### Task to carry out
Copy out all of the data that follows, exactly as it appears.

### Input data
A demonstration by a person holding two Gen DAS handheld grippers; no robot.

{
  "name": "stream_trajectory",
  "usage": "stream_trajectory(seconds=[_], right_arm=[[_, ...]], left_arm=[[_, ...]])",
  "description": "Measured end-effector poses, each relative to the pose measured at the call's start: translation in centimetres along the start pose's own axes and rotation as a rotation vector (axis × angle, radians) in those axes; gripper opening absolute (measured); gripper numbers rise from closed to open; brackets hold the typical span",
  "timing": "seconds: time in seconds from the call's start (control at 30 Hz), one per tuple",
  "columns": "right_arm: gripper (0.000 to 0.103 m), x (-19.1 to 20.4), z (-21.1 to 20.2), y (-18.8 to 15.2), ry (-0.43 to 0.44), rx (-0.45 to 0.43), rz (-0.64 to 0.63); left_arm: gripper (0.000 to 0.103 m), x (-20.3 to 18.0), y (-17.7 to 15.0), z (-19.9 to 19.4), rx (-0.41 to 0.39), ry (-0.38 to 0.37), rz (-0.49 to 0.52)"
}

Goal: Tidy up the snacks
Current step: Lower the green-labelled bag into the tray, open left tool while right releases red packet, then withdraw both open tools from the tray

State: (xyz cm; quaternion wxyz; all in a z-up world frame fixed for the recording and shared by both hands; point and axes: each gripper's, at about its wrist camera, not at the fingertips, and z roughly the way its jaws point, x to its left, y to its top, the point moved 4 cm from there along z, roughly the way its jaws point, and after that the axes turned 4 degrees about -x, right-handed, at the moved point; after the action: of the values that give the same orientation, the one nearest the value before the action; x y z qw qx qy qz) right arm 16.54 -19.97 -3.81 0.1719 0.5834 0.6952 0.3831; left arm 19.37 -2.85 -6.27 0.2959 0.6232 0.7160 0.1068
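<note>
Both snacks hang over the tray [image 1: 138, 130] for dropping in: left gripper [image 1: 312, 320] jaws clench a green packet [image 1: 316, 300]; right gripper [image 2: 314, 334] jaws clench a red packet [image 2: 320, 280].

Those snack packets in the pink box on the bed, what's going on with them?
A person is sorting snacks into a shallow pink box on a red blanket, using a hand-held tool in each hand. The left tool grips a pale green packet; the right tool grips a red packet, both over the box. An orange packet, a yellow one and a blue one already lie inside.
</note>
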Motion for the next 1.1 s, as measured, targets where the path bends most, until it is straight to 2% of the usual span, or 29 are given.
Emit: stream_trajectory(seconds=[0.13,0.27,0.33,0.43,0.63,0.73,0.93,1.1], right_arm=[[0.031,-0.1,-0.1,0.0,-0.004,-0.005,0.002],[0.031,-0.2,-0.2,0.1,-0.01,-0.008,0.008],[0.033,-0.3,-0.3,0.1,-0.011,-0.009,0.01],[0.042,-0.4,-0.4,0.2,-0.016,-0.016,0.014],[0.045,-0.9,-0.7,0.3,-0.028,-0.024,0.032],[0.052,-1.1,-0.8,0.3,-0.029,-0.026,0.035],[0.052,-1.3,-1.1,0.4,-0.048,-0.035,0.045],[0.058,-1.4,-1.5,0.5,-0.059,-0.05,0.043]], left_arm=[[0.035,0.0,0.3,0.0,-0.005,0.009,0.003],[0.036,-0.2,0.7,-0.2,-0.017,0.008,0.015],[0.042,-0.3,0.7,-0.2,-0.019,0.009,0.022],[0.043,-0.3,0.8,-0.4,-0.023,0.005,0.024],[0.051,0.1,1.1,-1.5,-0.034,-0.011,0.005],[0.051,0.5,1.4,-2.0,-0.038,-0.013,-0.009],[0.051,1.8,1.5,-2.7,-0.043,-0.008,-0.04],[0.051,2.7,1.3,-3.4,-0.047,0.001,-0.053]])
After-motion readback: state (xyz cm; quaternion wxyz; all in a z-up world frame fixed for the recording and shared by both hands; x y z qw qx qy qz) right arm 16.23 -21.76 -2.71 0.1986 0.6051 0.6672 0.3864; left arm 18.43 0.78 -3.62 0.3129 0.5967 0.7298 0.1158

### Worked solution
A demonstration by a person holding two Gen DAS handheld grippers; no robot.

{
  "name": "stream_trajectory",
  "usage": "stream_trajectory(seconds=[_], right_arm=[[_, ...]], left_arm=[[_, ...]])",
  "description": "Measured end-effector poses, each relative to the pose measured at the call's start: translation in centimetres along the start pose's own axes and rotation as a rotation vector (axis × angle, radians) in those axes; gripper opening absolute (measured); gripper numbers rise from closed to open; brackets hold the typical span",
  "timing": "seconds: time in seconds from the call's start (control at 30 Hz), one per tuple",
  "columns": "right_arm: gripper (0.000 to 0.103 m), x (-19.1 to 20.4), z (-21.1 to 20.2), y (-18.8 to 15.2), ry (-0.43 to 0.44), rx (-0.45 to 0.43), rz (-0.64 to 0.63); left_arm: gripper (0.000 to 0.103 m), x (-20.3 to 18.0), y (-17.7 to 15.0), z (-19.9 to 19.4), rx (-0.41 to 0.39), ry (-0.38 to 0.37), rz (-0.49 to 0.52)"
}

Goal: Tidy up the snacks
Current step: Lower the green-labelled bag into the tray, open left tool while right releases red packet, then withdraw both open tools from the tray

State: (xyz cm; quaternion wxyz; all in a z-up world frame fixed for the recording and shared by both hands; point and axes: each gripper's, at about its wrist camera, not at the fingertips, and z roughly the way its jaws point, x to its left, y to its top, the point moved 4 cm from there along z, roughly the way its jaws point, and after that the axes turned 4 degrees about -x, right-handed, at the moved point; after the action: of the values that give the same orientation, the one nearest the value before the action; x y z qw qx qy qz) right arm 16.54 -19.97 -3.81 0.1719 0.5834 0.6952 0.3831; left arm 19.37 -2.85 -6.27 0.2959 0.6232 0.7160 0.1068
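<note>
Both snacks hang over the tray [image 1: 138, 130] for dropping in: left gripper [image 1: 312, 320] jaws clench a green packet [image 1: 316, 300]; right gripper [image 2: 314, 334] jaws clench a red packet [image 2: 320, 280].

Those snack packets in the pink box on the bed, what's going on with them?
A person is sorting snacks into a shallow pink box on a red blanket, using a hand-held tool in each hand. The left tool grips a pale green packet; the right tool grips a red packet, both over the box. An orange packet, a yellow one and a blue one already lie inside.
</note>
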Motion for the next 1.1 s, as measured, targets where the path bends most, until it is straight to 2% of the usual span, or 29 are given.
Emit: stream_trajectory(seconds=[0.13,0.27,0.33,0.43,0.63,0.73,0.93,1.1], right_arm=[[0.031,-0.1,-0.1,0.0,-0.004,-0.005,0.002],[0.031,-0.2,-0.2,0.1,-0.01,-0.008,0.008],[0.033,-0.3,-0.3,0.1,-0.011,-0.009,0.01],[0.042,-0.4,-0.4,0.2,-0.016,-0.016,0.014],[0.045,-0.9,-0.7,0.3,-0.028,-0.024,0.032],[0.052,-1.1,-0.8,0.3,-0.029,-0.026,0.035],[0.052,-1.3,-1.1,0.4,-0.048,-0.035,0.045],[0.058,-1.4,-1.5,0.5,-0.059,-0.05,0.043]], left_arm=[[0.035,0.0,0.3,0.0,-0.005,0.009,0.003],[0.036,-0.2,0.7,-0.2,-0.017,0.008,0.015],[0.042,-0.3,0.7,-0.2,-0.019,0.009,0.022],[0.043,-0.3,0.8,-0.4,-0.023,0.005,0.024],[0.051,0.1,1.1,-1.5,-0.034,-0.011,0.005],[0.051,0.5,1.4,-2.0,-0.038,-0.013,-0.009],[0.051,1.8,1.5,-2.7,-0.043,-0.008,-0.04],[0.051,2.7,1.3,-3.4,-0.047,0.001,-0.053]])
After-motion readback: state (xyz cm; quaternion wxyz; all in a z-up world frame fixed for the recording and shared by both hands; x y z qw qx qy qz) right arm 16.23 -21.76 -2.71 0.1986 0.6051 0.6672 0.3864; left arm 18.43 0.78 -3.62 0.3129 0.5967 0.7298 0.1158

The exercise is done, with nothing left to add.